*Exercise details*:
Your task is to return the data below, word for word.

*Information provided*:

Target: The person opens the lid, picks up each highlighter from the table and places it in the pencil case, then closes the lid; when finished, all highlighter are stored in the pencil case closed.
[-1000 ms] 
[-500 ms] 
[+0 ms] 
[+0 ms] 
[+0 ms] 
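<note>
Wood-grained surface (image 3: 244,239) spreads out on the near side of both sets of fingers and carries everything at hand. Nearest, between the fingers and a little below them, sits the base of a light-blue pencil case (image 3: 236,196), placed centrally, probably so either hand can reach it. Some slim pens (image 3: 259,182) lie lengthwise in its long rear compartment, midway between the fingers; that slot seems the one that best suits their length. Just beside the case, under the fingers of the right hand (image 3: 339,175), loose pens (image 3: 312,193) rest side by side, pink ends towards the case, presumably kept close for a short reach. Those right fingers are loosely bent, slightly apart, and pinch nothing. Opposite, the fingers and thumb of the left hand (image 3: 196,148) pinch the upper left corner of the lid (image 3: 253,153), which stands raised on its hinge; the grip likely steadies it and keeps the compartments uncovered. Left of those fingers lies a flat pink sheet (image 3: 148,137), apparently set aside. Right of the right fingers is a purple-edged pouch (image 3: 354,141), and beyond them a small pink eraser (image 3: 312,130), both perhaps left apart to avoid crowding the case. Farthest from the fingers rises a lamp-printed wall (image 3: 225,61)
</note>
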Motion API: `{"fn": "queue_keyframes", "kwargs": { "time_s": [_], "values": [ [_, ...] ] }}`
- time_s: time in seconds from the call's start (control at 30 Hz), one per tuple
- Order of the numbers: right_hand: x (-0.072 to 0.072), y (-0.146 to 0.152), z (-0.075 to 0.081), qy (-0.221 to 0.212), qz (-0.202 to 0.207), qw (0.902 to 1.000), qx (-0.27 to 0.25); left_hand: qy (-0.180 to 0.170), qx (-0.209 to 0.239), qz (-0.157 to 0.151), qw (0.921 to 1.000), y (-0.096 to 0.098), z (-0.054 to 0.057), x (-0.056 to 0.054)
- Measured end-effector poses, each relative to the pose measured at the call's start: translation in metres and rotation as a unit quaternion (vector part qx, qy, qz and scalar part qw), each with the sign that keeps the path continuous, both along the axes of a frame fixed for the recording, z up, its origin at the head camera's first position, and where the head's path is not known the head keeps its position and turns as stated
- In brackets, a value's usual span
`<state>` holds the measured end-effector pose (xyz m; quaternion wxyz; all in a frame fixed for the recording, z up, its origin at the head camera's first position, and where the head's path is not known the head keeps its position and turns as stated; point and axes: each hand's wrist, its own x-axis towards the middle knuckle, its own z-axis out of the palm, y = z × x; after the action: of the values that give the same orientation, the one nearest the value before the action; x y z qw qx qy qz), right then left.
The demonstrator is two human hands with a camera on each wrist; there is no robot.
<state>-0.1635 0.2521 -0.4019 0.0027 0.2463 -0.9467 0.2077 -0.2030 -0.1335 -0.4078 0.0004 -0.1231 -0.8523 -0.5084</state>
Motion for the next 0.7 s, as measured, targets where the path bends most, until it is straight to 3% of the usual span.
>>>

*Response for this exercise*:
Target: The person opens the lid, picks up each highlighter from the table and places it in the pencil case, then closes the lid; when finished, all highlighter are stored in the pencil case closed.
[-1000 ms] 
[-500 ms] 
[+0 ms] 
[+0 ms] 
[+0 ms] 
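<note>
Wood-grained surface (image 3: 244,239) spreads out on the near side of both sets of fingers and carries everything at hand. Nearest, between the fingers and a little below them, sits the base of a light-blue pencil case (image 3: 236,196), placed centrally, probably so either hand can reach it. Some slim pens (image 3: 259,182) lie lengthwise in its long rear compartment, midway between the fingers; that slot seems the one that best suits their length. Just beside the case, under the fingers of the right hand (image 3: 339,175), loose pens (image 3: 312,193) rest side by side, pink ends towards the case, presumably kept close for a short reach. Those right fingers are loosely bent, slightly apart, and pinch nothing. Opposite, the fingers and thumb of the left hand (image 3: 196,148) pinch the upper left corner of the lid (image 3: 253,153), which stands raised on its hinge; the grip likely steadies it and keeps the compartments uncovered. Left of those fingers lies a flat pink sheet (image 3: 148,137), apparently set aside. Right of the right fingers is a purple-edged pouch (image 3: 354,141), and beyond them a small pink eraser (image 3: 312,130), both perhaps left apart to avoid crowding the case. Farthest from the fingers rises a lamp-printed wall (image 3: 225,61)
</note>
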Motion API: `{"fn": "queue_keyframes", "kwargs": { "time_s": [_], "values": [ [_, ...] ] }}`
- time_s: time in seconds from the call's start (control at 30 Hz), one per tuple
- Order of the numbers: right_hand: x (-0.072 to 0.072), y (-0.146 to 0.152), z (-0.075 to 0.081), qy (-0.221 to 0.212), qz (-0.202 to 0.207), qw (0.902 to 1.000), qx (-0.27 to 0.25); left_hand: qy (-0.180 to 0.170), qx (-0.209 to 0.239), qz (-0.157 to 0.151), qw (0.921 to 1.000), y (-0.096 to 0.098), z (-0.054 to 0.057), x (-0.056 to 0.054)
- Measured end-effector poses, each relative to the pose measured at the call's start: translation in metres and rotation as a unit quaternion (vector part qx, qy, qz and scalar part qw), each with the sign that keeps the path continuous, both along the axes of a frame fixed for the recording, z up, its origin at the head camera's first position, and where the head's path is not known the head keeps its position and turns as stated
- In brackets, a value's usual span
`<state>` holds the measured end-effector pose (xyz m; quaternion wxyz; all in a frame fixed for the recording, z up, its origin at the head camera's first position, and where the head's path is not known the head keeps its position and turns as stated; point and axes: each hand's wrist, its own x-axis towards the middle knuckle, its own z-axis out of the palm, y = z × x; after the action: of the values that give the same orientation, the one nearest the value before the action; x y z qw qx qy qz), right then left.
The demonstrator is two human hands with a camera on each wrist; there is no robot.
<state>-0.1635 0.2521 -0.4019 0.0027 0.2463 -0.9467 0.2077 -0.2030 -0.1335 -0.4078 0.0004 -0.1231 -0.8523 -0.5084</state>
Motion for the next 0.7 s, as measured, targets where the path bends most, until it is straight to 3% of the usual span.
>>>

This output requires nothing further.